Patient's chief complaint in their own words; symptom onset, course, severity, impact on functioning.

History

Psychiatric history (past treatment, medications, hospitalizations), medical, family, social, developmental, substance use, trauma.

Mental status exam

Appearance, behavior, mood, affect, speech, thought process/content, perception, cognition, insight, judgment.

Risk assessment

SI/HI, prior attempts, current ideation, plan, intent, means; protective factors.

Diagnostic impression

Working diagnosis with DSM-5-TR/ICD-10-CM code, supporting features, differential.

Treatment plan

Frequency, modality, initial goals, measurable objectives, coordination of care.

4 sample notes

Real INTAKE notes by modality

Same format, four different therapeutic frames. Each note below was drafted by Mediyn from a realistic session — PHI redacted on-device, ready to sign.
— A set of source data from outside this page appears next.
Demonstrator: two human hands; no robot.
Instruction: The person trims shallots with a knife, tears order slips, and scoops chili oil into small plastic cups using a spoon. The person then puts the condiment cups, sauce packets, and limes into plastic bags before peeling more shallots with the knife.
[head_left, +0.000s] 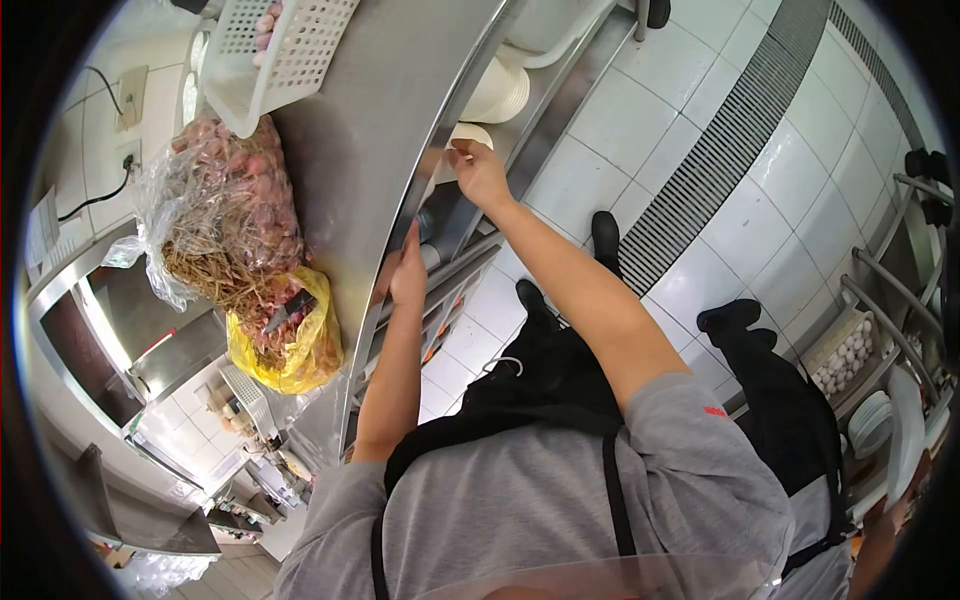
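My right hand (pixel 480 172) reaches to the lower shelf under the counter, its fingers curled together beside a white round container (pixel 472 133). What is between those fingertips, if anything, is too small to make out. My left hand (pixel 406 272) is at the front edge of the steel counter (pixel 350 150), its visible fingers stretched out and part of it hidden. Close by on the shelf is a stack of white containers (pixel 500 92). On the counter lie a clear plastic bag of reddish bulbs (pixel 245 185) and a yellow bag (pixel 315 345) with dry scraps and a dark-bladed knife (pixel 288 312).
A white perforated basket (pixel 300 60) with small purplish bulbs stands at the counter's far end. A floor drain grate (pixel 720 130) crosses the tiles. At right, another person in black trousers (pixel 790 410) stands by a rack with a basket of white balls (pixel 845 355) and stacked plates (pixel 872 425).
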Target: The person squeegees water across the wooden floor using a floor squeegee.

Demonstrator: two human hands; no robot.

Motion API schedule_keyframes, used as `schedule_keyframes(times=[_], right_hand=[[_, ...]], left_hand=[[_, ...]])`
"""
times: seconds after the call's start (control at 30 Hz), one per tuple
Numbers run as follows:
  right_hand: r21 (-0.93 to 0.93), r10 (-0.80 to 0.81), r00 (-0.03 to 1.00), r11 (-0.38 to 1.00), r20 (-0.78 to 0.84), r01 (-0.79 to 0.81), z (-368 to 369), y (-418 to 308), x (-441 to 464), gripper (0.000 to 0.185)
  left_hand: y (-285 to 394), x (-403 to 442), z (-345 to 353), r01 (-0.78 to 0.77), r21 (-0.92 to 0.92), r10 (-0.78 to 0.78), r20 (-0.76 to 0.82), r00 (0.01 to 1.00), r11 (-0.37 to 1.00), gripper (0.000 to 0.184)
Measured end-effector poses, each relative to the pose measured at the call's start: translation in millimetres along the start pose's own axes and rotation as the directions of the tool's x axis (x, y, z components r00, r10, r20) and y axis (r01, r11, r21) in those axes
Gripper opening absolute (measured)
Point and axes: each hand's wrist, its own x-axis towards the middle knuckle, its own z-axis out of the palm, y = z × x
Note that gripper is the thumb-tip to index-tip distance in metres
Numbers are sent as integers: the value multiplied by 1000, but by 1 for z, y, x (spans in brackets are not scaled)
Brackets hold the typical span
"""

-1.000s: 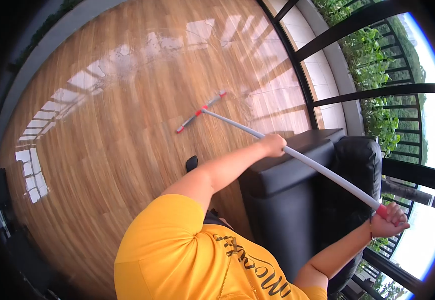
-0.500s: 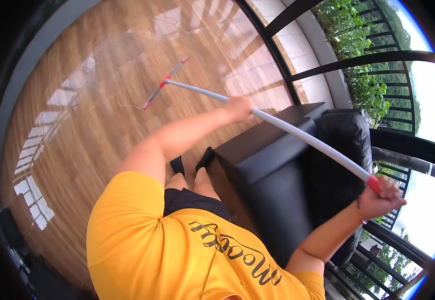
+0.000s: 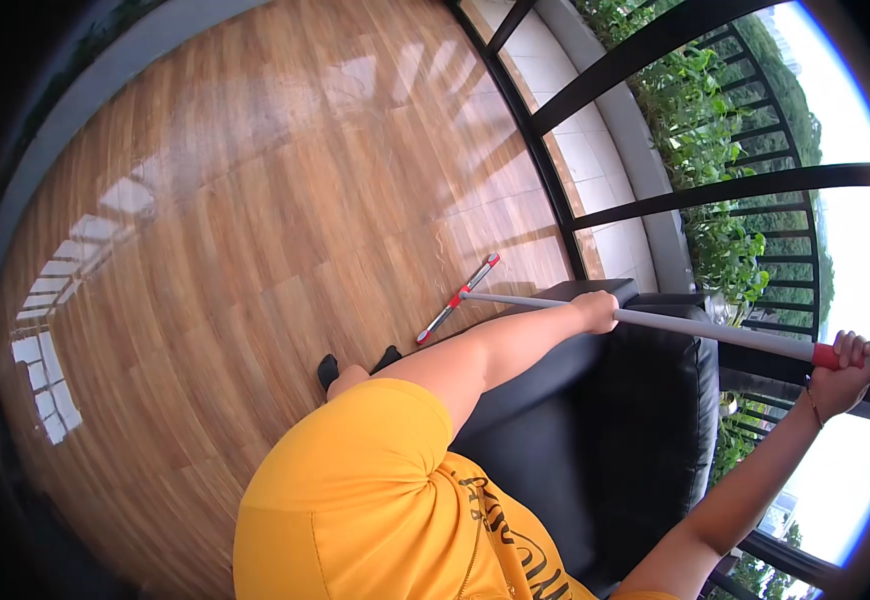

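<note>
Fingers [image 3: 857, 346] on our left hand [image 3: 595, 312] and right hand [image 3: 849, 384] hug a long, grey, metal-looking stick [image 3: 710, 331], likely light, stiff; good spots: middle, round red end [image 3: 825, 355].

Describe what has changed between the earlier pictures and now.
The head of the floor tool went farther out across the floor, then came back towards the feet and black sofa. The left hand and right hand have shifted rightward in the view. Nothing was grasped or released: both hands stay on the tool.
</note>
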Motion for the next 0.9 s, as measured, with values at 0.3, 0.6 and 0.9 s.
schedule_keyframes(times=[0.3,0.6,0.9], right_hand=[[311,64,989,945,134,-104,-35,91,-9,49],[539,448,890,729,89,-421,173,213,-313,45],[582,406,882,666,241,-466,278,149,-267,47]], left_hand=[[-71,-2,-85,-7,229,62,-233,971,973,12],[-335,-177,-311,577,498,-339,-489,804,647,8],[-310,-224,-440,345,569,-343,-117,932,747,17]])
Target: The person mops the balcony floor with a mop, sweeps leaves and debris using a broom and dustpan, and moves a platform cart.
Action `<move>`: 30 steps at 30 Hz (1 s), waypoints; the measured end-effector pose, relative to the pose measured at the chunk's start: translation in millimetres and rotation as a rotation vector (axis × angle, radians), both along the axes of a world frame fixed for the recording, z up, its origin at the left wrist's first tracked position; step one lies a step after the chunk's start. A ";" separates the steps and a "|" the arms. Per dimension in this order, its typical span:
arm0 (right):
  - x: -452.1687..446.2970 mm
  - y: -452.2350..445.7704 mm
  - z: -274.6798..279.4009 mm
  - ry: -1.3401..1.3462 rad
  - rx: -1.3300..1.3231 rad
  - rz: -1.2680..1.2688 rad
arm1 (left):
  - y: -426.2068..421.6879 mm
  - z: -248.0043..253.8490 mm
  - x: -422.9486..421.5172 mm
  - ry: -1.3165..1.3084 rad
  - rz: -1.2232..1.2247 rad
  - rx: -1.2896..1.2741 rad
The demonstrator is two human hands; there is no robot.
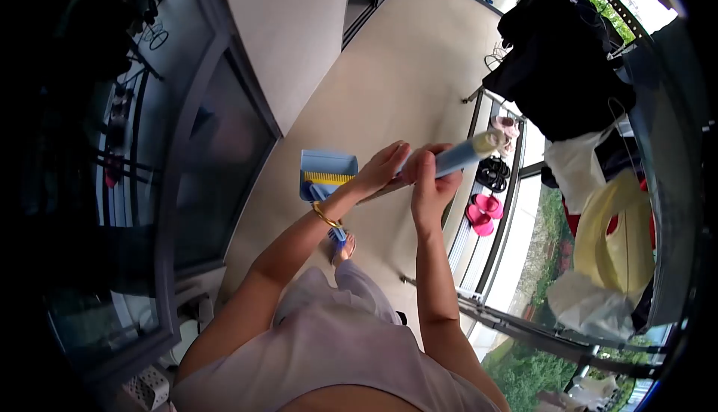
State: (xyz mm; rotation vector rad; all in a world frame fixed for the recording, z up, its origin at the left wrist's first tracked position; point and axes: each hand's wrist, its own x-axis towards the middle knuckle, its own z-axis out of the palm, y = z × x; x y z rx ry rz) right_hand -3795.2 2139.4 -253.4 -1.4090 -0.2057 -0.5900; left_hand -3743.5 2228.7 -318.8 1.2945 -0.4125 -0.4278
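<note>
A long handle [458,156] with a light blue grip and a pale end slants up to the right in front of me. My right hand [435,180] is wrapped round it just below the blue grip. My left hand [383,169], with a gold bangle at the wrist, is beside it on the lower part of the handle; its fingers are partly hidden. Below and left, a blue dustpan [329,159] with a yellow comb edge lies by the floor. A blue brush [337,234] shows near my foot, partly covered by my left wrist.
Glass doors [224,165] stand on the left beside a pale wall [288,31]. On the right, a low rack [473,251] holds pink sandals [480,217] and black sandals [493,173]. Dark clothes [557,53] and a yellow garment [609,232] hang above it.
</note>
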 end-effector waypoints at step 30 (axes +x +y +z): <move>620.7 -314.7 -30.0 0.344 0.121 -0.795 | -190.4 26.1 845.9 -0.081 0.210 0.106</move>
CBTCognitive Behavioral Therapy
New patient · Adult · Anxiety presentation

Presenting problem

[Patient name], a 34-year-old self-referred via primary care, presents with 'I can't stop worrying — it's interfering with my work.' Onset roughly 8 months ago following a job change. Symptoms include daily excessive worry across multiple domains (work performance, finances, partner's safety), restlessness, difficulty concentrating, sleep onset latency of 90+ minutes, and three discrete panic-like episodes in the past month. No previous therapy. Patient identifies 'thinking about thinking' as the most distressing feature.

History

No prior psychiatric treatment. No psychotropic medications. Medical: hypothyroidism, well-controlled on levothyroxine; otherwise unremarkable. Family psychiatric: mother treated for depression in her 40s; maternal aunt with anxiety. Social: married 6 years, no children, stable employment in tech. Developmental: unremarkable. Substance use: 4-6 drinks/week, denies recreational use. Trauma: denies major trauma; reports a 'stressful childhood' with a critical father, declines to elaborate at this time.

Mental status exam

Appearance: appropriately groomed, well-dressed. Behavior: cooperative; mildly fidgety. Mood: 'tense'. Affect: anxious, full range, congruent. Speech: rate increased, normal volume and prosody. Thought process: linear, occasionally circumstantial when discussing work. Thought content: pervasive worry; denies SI/HI, delusions, hallucinations. Cognition: oriented x4; concentration mildly impaired by intrusive worry. Insight: good. Judgment: intact.

Risk assessment

Denies current SI, HI, plan, intent, means. No history of attempts or self-harm. Protective factors: marriage, stable employment, no substance dependence, intact insight, strong help-seeking behavior (self-referred). Risk: low.

Diagnostic impression

Generalized Anxiety Disorder (F41.1), moderate severity. Rule out: Panic Disorder (F41.0) — three panic-like episodes warrant ongoing monitoring; if discrete panic attacks crystallize, code would be revised. PHQ-9: 6 (mild). GAD-7: 16 (severe range). No depressive disorder meets criteria currently.

Treatment plan

Weekly individual CBT, 50-minute sessions. Initial goals: (1) reduce GAD-7 to ≤10 within 12 weeks; (2) establish daily thought record practice; (3) reduce sleep onset latency to under 30 minutes. Initial interventions: psychoeducation on the worry-anxiety cycle, introduction of the 3-column thought record, sleep hygiene review. Coordinate with prescriber [Provider] re: SSRI consideration if symptoms persist after 6 sessions. Next session [Date].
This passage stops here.